The decompiler can output C source code form the CFG, but it is not
easy to understand the result due to lack of structure such as for {}
loops.
I wish to create an AST from the CFG in order to be able to output for
{}, while {} and if...then...else structure.
The CFG to AST step seems a little complicated, so I was looking for
some pointers to how best to do it to save me re-inventing the wheel.

Kind Regards

James

Hello,

Yours is a very interesting problem. I am also interested in this, hope someone can answer.

The general process that you are trying to do is known as "structuring control flow graphs." The basic algorithm, as far as I know it, amounts to three steps (in C terms):
1. Make switch statements
2. Make loops
3. Figure out the if/else stuff

Google finds this article: <http://ieeexplore.ieee.org/xpl/login.jsp?tp=&arnumber=914984> for a more detailed algorithm.

Hi,

Simon Moll (in CC) has written a decompiler for LLVM in his Bachelor's Thesis here at Saarland University. The thesis is titled "Decompilation of LLVM IR" and can be found here:
http://www.cdl.uni-saarland.de/publications/

The library he implemented is called "Axtor" (for "AST Extractor") and has been used primarily to generate OpenCL code from LLVM. In this context, it successfully compiles OpenCL -> LLVM -> OpenCL "cycles".
Simon will be able to give you more information, also in terms of license details which I don't remember.

Cheers,
Ralf

I have read the pdf doc.
It covers some things well, but is missing an important piece of information.
It only needs to cover well formed CFG. I.e. Normal loops and if...then...else.
It does not need to handle "goto".
Specifically:
Section 4.1.2
1) Figure 4.2: Ir-reducible control-flow.
2) Figure 4.3: A CFG with loop-crossing branches.
3) Figure 4.4: Ab-normal selection paths.

If the original program was written in C, these types of CFG are all possible.
The only way to represent these in AST is to introduce "gotos" at
strategic points in the CFG.
I am looking at various CFG graphs, and from looking at them, it is
quite obvious to me which branches should be gotos, and which should
be loops or if...then...else. The problem I have is coming up with an
algorithm that would make the same decisions as I would.

Interesting things. I once also wanted to get structural information
from LLVM binary code. And I found it just consisted of connected
basic blocks, CFG, not ast-like tree.

What I am wondering is that, why LLVM does not include some high level
IR, before converting to RISC-like instruction.
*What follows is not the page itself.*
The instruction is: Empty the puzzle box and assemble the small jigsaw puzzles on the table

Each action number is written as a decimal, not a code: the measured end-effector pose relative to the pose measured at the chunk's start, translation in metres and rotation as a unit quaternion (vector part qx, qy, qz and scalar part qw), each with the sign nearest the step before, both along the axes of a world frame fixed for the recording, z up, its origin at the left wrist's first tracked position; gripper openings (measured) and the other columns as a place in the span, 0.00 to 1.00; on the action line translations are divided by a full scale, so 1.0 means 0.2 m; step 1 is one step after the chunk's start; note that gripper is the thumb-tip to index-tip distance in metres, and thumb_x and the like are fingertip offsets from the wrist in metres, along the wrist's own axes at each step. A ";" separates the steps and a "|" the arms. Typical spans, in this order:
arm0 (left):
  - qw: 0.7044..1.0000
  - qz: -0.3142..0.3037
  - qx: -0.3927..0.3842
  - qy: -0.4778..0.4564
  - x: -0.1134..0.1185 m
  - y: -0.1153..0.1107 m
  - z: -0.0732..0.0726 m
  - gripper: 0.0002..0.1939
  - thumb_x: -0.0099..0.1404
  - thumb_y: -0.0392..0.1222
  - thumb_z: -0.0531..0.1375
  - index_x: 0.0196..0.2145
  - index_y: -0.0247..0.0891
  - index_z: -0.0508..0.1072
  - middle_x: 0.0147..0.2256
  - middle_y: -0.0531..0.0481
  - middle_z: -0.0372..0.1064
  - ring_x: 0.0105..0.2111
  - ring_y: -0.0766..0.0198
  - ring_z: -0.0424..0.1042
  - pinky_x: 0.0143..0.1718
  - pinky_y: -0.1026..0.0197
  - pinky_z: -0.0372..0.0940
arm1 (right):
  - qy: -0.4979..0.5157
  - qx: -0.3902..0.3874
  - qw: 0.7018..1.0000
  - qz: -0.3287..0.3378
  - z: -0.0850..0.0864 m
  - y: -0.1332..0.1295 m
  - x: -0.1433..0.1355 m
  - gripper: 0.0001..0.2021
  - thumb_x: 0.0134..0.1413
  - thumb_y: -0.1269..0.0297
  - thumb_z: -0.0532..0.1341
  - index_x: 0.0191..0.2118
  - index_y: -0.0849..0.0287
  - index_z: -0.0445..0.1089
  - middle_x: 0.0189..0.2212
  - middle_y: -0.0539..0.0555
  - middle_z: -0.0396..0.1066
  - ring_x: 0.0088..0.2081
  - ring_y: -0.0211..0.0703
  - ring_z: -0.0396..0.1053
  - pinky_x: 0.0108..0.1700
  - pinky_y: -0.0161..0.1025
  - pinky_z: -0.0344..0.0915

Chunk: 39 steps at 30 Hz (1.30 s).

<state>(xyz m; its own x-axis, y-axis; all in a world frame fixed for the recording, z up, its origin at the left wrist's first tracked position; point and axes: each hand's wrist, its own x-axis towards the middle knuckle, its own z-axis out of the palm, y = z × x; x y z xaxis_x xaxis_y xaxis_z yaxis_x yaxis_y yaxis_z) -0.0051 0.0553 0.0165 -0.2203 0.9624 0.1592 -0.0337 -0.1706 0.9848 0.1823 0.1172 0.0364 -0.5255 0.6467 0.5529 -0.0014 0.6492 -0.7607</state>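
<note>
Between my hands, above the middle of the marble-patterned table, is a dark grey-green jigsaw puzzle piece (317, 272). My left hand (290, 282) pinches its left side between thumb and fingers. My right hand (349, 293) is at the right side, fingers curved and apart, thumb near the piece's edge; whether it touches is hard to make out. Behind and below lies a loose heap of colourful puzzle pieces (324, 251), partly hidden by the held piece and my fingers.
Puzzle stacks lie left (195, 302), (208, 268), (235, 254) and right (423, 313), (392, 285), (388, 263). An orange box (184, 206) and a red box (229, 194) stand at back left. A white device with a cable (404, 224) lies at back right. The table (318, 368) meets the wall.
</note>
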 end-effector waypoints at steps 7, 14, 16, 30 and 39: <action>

I think different work
and anlysis should be done on different level. As far as I know,
open64 compiler has several different level IR, called WHIRL.

Could anyone answer this question?

Hi James,

my thesis explicitly describes how to get rid of unstructured
control-flow by means of CFG transformations. In essence the whole
procedure consists in three steps:
1.) make the CFG reducible (Controlled Node Splitting)
2.) Make all loops single exit such that they can be modeled with
BREAK-statements (in nested loops as well).
3.) Restructure abnormal selection paths (The original thesis uses
node splitting. However, the current version relies on predication
which does not duplicate blocks).

After the transformation, all control-flow can be represented with
infinite loops, continue, break and simple if..else.. statements (w/o
short-circuit evaluation).

The transformation does its job quite well and so there isn't even an
AST-primitive for GOTOs in Axtor (the original targets (OpenCL, GLSL)
don't support it).

Anyway, extending the framework to support GOTOs should be
straight-forward: instead of transforming the CFG axtor would then
just drop a GOTO-node whenever it encounters unstructured
control-flow.

I hope i could clarify what Axtor can and can't do.

Regards,
Simon